TASK OBJECTIVE:
Your answer should consist of each line below that contains the string "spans".

--- PROVIDED DATA ---

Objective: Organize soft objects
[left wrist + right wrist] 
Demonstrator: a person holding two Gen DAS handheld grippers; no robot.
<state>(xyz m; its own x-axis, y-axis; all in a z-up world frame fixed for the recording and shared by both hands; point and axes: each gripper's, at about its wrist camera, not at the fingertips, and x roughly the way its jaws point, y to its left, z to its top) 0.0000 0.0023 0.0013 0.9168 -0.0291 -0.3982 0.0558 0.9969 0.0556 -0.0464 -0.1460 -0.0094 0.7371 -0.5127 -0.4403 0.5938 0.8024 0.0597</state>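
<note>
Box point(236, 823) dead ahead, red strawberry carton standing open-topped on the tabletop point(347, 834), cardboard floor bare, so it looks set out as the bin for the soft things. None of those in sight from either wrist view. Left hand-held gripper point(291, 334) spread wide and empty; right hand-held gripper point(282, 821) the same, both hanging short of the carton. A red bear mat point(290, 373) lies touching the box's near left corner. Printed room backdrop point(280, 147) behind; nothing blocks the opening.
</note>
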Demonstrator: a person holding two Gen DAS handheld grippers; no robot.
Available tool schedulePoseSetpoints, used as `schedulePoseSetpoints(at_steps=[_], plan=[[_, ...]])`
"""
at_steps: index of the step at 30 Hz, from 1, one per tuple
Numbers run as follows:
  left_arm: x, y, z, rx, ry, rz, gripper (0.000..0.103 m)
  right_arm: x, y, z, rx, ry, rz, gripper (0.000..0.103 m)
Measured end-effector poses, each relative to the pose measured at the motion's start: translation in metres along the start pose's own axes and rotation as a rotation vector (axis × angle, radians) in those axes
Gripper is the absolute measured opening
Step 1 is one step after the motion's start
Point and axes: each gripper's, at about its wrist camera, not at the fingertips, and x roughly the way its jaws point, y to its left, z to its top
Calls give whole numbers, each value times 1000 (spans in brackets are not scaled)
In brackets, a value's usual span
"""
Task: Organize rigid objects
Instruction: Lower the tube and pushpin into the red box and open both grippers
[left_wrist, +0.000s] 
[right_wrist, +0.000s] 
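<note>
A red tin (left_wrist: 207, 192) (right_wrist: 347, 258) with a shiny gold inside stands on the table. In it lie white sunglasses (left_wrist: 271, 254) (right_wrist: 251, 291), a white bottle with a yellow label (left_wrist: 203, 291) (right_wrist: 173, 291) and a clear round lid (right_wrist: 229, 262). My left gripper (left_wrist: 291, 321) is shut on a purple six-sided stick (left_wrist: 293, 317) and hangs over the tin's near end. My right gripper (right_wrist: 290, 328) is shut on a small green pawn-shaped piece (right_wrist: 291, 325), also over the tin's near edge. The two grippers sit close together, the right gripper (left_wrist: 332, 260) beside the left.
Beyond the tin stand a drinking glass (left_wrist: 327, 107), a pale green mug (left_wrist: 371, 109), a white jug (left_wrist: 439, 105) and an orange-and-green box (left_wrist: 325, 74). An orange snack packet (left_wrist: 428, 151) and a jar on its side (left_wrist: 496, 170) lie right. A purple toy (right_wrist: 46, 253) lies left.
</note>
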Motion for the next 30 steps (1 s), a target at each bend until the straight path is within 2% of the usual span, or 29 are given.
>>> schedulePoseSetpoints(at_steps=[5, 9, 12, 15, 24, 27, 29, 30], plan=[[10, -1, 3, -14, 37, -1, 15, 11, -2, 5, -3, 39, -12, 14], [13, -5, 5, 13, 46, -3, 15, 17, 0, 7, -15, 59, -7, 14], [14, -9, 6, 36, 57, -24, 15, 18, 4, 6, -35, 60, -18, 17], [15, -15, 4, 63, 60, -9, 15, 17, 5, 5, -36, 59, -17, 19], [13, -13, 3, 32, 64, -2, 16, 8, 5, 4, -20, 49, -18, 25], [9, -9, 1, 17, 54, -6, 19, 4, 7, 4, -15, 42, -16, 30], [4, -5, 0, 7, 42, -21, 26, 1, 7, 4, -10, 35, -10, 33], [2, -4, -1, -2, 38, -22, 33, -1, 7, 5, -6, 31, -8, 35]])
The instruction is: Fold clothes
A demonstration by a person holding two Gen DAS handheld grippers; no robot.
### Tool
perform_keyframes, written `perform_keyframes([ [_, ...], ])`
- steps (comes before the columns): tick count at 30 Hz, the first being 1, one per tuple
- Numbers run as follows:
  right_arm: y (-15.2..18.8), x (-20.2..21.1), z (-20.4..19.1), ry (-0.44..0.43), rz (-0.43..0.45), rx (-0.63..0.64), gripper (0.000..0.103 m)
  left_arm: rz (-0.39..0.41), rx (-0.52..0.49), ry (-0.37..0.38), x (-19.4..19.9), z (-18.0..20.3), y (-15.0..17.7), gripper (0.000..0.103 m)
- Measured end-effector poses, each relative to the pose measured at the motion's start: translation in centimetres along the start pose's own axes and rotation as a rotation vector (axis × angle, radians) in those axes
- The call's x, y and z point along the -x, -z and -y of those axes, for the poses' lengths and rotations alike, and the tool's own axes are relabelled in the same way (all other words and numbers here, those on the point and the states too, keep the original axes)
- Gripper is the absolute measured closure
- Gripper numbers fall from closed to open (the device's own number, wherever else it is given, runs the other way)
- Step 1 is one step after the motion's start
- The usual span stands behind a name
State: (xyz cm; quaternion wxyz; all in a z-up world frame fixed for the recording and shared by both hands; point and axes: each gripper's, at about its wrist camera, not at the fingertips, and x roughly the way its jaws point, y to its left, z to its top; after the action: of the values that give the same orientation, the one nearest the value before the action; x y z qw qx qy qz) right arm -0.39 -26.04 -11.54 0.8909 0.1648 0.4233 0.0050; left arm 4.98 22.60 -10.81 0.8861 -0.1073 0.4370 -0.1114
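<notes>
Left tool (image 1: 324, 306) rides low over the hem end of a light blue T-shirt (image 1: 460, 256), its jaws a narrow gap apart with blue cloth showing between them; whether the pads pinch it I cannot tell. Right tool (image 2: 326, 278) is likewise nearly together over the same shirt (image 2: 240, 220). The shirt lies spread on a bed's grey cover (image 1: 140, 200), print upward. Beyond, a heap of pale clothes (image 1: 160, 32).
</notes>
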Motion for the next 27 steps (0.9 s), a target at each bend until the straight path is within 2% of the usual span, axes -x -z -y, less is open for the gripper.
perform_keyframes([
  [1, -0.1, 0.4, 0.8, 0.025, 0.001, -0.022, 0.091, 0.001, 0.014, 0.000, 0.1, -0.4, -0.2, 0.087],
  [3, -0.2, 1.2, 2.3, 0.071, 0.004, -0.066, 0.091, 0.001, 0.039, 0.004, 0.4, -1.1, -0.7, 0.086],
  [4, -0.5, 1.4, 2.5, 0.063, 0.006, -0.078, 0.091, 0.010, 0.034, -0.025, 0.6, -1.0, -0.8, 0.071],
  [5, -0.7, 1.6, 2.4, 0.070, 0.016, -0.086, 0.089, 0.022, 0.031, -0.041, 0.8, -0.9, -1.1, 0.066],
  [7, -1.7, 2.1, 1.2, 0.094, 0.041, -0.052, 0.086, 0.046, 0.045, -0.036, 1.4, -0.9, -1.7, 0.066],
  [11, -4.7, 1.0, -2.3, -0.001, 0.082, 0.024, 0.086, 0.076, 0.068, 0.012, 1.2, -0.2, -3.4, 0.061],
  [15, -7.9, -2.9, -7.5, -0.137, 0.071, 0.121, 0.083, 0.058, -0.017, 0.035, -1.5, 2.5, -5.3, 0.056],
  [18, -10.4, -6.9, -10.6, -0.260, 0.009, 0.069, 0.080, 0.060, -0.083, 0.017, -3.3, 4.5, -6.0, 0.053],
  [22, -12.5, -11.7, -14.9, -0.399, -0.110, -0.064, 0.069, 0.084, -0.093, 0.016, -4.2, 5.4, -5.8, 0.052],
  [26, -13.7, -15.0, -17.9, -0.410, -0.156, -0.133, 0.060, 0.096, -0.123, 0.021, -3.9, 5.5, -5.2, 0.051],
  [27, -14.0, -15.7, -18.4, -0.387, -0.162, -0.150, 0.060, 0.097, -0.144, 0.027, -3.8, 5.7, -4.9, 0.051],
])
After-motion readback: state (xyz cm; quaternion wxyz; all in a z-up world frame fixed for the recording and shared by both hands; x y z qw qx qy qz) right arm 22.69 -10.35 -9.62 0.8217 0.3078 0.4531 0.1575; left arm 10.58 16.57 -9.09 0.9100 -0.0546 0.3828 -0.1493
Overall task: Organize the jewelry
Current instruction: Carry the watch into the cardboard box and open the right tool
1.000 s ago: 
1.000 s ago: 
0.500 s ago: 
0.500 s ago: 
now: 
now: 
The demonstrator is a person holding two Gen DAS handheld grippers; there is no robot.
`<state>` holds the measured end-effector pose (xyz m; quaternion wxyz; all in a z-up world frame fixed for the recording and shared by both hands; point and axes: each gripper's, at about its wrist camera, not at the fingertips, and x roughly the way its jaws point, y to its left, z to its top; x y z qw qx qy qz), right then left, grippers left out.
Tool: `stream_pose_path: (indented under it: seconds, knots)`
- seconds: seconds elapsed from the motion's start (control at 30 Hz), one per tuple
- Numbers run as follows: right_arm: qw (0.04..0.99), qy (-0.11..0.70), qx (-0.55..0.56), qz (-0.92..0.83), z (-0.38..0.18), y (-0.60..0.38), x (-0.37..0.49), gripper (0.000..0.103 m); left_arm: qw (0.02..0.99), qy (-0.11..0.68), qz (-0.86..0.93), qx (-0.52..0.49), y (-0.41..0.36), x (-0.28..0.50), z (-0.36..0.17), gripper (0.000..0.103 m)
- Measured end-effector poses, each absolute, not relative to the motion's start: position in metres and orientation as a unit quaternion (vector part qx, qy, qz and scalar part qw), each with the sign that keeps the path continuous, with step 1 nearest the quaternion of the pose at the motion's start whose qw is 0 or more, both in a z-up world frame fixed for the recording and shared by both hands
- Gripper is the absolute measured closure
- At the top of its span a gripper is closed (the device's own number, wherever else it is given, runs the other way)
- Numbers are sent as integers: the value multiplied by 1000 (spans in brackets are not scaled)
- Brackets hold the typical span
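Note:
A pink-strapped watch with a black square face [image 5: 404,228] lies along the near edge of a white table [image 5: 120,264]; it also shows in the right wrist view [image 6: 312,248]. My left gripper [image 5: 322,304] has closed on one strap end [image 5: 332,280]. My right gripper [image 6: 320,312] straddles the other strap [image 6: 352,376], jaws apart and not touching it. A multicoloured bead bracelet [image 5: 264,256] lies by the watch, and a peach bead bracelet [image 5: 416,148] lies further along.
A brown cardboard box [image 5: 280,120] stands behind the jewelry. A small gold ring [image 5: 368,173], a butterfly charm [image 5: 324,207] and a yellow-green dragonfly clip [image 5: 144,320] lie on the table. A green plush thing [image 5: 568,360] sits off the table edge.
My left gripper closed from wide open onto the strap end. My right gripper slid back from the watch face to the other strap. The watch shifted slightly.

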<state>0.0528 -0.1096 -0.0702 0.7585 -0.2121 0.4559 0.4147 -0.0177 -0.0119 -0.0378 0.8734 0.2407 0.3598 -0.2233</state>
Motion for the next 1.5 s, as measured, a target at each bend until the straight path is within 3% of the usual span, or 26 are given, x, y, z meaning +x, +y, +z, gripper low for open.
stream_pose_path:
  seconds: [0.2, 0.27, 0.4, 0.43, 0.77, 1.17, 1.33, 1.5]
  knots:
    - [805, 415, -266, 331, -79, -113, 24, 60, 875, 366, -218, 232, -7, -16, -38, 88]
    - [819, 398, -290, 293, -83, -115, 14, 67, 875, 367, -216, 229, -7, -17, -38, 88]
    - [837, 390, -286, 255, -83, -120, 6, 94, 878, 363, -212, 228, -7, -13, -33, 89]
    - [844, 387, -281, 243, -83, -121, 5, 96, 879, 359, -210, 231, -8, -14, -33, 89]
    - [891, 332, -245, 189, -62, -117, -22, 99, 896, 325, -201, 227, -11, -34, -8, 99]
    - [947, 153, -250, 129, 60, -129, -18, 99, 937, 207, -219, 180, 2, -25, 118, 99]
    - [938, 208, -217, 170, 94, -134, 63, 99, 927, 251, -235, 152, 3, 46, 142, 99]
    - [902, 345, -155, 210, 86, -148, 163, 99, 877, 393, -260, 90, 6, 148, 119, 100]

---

ANSWER:
Calls give whole numbers, each value times 1000 (spans in brackets are not scaled)
- Numbers are sent as integers: the value multiplied by 1000 (spans in brackets are not scaled)

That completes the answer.